**Task details**: Each entry below is to be copied out exactly and in full.

**The input**:
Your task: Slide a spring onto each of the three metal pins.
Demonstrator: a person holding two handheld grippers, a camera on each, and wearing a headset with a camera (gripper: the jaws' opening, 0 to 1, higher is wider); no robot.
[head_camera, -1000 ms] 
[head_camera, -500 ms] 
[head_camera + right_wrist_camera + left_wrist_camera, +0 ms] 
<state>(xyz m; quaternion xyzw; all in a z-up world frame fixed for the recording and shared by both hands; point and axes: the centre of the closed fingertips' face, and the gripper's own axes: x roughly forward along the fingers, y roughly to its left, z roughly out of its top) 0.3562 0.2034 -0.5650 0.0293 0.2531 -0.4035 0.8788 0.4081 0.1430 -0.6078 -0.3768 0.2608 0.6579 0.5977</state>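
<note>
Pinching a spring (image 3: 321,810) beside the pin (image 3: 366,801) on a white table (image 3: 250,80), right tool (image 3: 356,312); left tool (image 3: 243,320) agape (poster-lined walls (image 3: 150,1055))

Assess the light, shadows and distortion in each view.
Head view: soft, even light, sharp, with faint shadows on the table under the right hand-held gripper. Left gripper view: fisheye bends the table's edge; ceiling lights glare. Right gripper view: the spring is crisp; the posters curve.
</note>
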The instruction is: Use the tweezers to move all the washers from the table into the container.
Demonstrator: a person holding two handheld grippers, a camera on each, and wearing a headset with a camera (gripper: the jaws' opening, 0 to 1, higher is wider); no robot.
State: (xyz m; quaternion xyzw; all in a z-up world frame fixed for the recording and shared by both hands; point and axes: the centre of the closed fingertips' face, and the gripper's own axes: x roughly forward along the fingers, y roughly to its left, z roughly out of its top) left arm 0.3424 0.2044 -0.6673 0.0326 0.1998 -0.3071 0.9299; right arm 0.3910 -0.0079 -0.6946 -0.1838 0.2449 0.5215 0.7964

**Response to the exercise**:
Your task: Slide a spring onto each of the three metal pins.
Demonstrator: a person holding two handheld grippers, a camera on each, and wearing a headset with a camera (gripper: the jaws' opening, 0 to 1, higher is wider); no robot.
[head_camera, -1000 ms] 
[head_camera, -500 ms] 
[head_camera + right_wrist_camera + left_wrist_camera, +0 ms] 
<state>(xyz m; quaternion xyzw; all in a z-up world frame fixed for the recording and shared by both hands; point and axes: the centre of the closed fingertips' face, and the gripper's own axes: x roughly forward along the fingers, y roughly to its left, z roughly out of its top) 0.3562 0.2034 -0.5650 0.0293 0.2531 -0.4035 0.8788 0.4081 0.1430 -0.6078 -0.3768 0.2608 0.6579 0.5977</state>
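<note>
Pinching a spring (image 3: 321,810) beside the pin (image 3: 366,801) on a white table (image 3: 250,80), right tool (image 3: 356,312); left tool (image 3: 243,320) agape (poster-lined walls (image 3: 150,1055))

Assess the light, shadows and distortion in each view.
Head view: soft, even light, sharp, with faint shadows on the table under the right hand-held gripper. Left gripper view: fisheye bends the table's edge; ceiling lights glare. Right gripper view: the spring is crisp; the posters curve.
</note>
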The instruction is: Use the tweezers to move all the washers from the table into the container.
Demonstrator: a person holding two handheld grippers, a camera on each, and wearing a headset with a camera (gripper: the jaws' opening, 0 to 1, higher is wider); no robot.
State: (xyz m; quaternion xyzw; all in a z-up world frame fixed for the recording and shared by both hands; point and axes: the centre of the closed fingertips' face, and the gripper's own axes: x roughly forward along the fingers, y roughly to its left, z roughly out of its top) left arm 0.3424 0.2044 -0.6673 0.0326 0.1998 -0.3071 0.9299; right arm 0.3910 -0.0079 -0.6946 -0.1838 0.2449 0.5215 0.7964

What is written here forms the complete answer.